L’exclamation du début du vers 18 et le participe « étouffant » (placé à la rime) dénoncent les
conséquences tragiques de l’exploitation des enfants dans les usines. 
     B. La condamnation du travail des enfants (vers 19 à 22). 
-Le travail est présenté par Victor Hugo comme destructeur et diabolique : il fait disparaître ce que
Dieu lui-même a créé, il est donc contre-nature. Pour souligner la puissance dévastatrice du travail,
le poète emploie le préfixe privatif dé- avec le verbe « défaire », qui prend une connotation
péjorative, ainsi que le verbe « tuer », qui choque les lecteurs car il évoque un crime. Citations :
V19 « Le souffle étouffant » V20 « Défait ce qu'a fait Dieu » 
Il utilise aussi deux chiasmes : V20 « La beauté sur les fronts, dans les cœurs la pensée » 
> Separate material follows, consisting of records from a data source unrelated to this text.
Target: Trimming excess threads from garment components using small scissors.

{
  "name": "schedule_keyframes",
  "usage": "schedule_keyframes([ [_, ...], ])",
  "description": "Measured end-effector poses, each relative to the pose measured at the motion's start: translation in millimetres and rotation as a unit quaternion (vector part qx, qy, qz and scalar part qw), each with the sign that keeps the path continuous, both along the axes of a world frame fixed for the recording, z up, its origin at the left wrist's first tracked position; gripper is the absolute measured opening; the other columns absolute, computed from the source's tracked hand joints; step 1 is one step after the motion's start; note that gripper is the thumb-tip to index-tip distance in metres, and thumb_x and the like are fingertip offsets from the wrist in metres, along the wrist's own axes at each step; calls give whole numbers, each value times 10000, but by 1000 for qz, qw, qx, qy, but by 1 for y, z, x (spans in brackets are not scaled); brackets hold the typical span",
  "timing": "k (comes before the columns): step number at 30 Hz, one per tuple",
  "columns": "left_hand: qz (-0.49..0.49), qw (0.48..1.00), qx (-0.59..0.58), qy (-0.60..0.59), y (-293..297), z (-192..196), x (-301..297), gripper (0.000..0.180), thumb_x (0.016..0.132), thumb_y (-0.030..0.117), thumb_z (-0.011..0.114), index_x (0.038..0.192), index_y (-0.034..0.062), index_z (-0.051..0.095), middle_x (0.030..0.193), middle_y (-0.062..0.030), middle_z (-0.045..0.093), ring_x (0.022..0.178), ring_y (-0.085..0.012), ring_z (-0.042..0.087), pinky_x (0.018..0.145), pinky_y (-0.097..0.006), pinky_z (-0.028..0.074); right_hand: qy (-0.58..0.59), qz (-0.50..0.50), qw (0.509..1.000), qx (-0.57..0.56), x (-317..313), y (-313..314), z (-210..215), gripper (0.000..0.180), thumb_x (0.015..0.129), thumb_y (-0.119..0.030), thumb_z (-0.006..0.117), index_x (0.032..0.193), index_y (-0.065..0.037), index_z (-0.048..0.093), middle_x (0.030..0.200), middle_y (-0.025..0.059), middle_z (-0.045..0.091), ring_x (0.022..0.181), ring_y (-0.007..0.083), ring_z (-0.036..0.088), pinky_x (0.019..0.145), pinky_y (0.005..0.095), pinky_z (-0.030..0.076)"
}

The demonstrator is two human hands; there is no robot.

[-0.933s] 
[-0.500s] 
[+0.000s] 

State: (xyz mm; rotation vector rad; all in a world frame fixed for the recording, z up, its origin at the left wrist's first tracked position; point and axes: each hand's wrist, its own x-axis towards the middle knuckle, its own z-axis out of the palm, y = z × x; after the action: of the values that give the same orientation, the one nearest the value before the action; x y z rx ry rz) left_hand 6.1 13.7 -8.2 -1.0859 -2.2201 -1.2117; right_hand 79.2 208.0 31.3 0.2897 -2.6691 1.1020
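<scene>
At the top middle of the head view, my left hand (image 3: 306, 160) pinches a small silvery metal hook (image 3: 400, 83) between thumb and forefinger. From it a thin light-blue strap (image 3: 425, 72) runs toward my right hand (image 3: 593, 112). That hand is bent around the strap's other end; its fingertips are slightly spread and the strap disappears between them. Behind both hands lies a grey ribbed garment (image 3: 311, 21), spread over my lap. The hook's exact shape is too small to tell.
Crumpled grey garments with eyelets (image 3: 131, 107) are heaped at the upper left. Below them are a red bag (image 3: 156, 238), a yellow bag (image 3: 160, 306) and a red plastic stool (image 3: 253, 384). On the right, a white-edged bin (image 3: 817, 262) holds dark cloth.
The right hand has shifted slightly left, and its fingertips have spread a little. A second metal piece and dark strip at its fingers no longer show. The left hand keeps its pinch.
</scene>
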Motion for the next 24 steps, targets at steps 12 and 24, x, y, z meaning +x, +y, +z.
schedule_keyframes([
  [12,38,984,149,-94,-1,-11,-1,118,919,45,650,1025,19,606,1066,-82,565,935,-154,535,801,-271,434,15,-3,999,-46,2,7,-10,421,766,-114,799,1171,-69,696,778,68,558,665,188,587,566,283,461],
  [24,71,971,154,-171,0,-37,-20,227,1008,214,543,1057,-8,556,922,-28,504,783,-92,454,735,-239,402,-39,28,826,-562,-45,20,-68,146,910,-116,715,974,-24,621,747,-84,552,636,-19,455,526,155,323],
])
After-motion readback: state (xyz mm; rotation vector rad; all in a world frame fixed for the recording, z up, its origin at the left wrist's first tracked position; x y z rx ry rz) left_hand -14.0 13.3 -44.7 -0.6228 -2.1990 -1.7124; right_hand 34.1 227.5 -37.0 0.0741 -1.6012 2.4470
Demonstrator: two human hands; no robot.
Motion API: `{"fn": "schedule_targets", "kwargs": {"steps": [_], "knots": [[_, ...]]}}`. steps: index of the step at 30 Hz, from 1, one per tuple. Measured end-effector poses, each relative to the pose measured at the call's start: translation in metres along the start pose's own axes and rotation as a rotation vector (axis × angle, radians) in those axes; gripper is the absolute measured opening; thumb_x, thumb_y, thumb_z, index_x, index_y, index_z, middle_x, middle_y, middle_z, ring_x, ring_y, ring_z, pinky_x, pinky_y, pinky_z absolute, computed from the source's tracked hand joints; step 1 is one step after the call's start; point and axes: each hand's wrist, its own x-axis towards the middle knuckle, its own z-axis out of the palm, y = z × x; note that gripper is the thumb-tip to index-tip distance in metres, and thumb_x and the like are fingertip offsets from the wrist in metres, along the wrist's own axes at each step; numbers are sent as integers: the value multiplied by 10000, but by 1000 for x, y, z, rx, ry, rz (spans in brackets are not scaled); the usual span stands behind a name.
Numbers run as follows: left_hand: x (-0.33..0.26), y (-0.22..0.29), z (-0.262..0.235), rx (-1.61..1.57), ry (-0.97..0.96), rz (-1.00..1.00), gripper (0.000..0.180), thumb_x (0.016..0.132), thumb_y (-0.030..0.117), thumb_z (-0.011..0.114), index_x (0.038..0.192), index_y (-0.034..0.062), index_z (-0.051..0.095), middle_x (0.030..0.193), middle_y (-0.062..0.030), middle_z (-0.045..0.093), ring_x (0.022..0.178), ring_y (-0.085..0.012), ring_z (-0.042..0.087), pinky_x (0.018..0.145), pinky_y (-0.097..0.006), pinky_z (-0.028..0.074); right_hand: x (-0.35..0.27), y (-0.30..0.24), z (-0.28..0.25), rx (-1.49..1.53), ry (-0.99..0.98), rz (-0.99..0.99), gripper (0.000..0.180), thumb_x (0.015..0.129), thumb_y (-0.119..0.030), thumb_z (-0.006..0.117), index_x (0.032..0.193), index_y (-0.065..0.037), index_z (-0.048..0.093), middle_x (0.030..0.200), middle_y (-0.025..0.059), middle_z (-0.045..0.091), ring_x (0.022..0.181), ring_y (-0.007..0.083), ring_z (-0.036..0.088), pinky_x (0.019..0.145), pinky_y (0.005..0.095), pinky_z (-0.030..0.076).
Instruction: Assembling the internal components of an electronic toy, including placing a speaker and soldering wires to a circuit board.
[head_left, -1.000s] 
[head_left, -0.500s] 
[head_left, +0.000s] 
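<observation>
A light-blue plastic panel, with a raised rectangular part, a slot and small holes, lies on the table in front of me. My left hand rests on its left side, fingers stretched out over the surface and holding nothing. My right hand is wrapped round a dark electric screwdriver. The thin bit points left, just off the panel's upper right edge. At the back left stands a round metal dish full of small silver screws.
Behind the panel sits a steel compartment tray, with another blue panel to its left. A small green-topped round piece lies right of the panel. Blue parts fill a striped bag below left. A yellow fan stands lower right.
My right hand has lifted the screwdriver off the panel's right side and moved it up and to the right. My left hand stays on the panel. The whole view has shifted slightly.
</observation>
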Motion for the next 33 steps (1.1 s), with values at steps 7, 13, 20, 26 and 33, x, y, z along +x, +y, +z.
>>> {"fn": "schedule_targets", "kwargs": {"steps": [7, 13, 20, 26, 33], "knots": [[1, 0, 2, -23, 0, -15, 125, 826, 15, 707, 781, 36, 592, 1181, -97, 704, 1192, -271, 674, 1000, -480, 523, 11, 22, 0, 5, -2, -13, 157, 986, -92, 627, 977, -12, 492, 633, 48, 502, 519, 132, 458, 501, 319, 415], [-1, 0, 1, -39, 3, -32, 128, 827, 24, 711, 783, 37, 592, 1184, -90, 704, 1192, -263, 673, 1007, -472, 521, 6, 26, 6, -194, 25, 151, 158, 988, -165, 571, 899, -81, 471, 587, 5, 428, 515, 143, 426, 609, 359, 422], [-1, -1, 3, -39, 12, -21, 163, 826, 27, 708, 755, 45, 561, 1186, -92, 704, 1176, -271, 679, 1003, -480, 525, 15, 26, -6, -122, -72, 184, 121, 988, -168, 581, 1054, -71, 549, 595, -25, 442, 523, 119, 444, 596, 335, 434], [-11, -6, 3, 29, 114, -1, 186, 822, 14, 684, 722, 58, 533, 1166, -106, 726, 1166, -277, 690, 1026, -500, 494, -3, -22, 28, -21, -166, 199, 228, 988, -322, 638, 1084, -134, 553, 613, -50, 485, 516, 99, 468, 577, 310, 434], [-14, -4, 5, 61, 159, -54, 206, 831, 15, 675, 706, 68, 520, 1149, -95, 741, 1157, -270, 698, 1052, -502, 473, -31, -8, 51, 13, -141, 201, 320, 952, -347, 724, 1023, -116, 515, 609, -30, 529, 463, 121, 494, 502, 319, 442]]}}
-L’industrialisme (présenté comme une « œuvre insensée », c’est-à-dire dénuée de sens, absurde) a
des effets néfastes à la fois sur la croissance physique des enfants et sur leur développement
intellectuel (comme l’indique le rythme binaire). On sacrifie donc la jeunesse porteuse d’espoir au
nom du progrès industriel. 
-Au vers 21, Victor Hugo donne une tonalité ironique au terme « fruit ». Le « fruit » désigne
habituellement une récolte, le bénéfice d’une action mais fait ici allusion aux méfaits de la
révolution industrielle. 
- Le passage se termine par un double paradoxe ; Victor Hugo montre les effets néfastes du travail
des enfants à travers des hyperboles qui frappent l’imagination : le travail «ferait (…) d’Apollon
(Dieu de la beauté) un bossu, de Voltaire (philosophe de la lumière) un crétin ! ». L’usine détruit
inexorablement toutes les qualités humaines. 
 
CONCLUSION 
-Ce poème écrit en 1838 traduit l’engagement politique de Victor Hugo auprès des plus démunis. Le
poète a recours à différents registres littéraires pour dénoncer l’exploitation des enfants dans les
usines : descriptions réalistes ou fantastiques, tableau pathétique, prise de position polémique contre
l’industrialisme. A une époque qui voit dans la révolution industrielle l’avènement d’une société
heureuse, Victor Hugo fait entendre une voix divergente.Après des débats houleux, la chambre des
députés vote en 1841 la première loi française relative au travail des enfants employés dans les
manufactures, usines ou ateliers. Cette loi fixe l’âge minimum de travail à 8 ans. 
-Elargissement : En 1862, Victor Hugo publie le roman Les Misérables pour dénoncer les injustices
et les inégalités sociales à travers le parcours de personnages emblématiques comme Cosette, sa
mère Fantine, Jean Valjean ou encore Gavroche.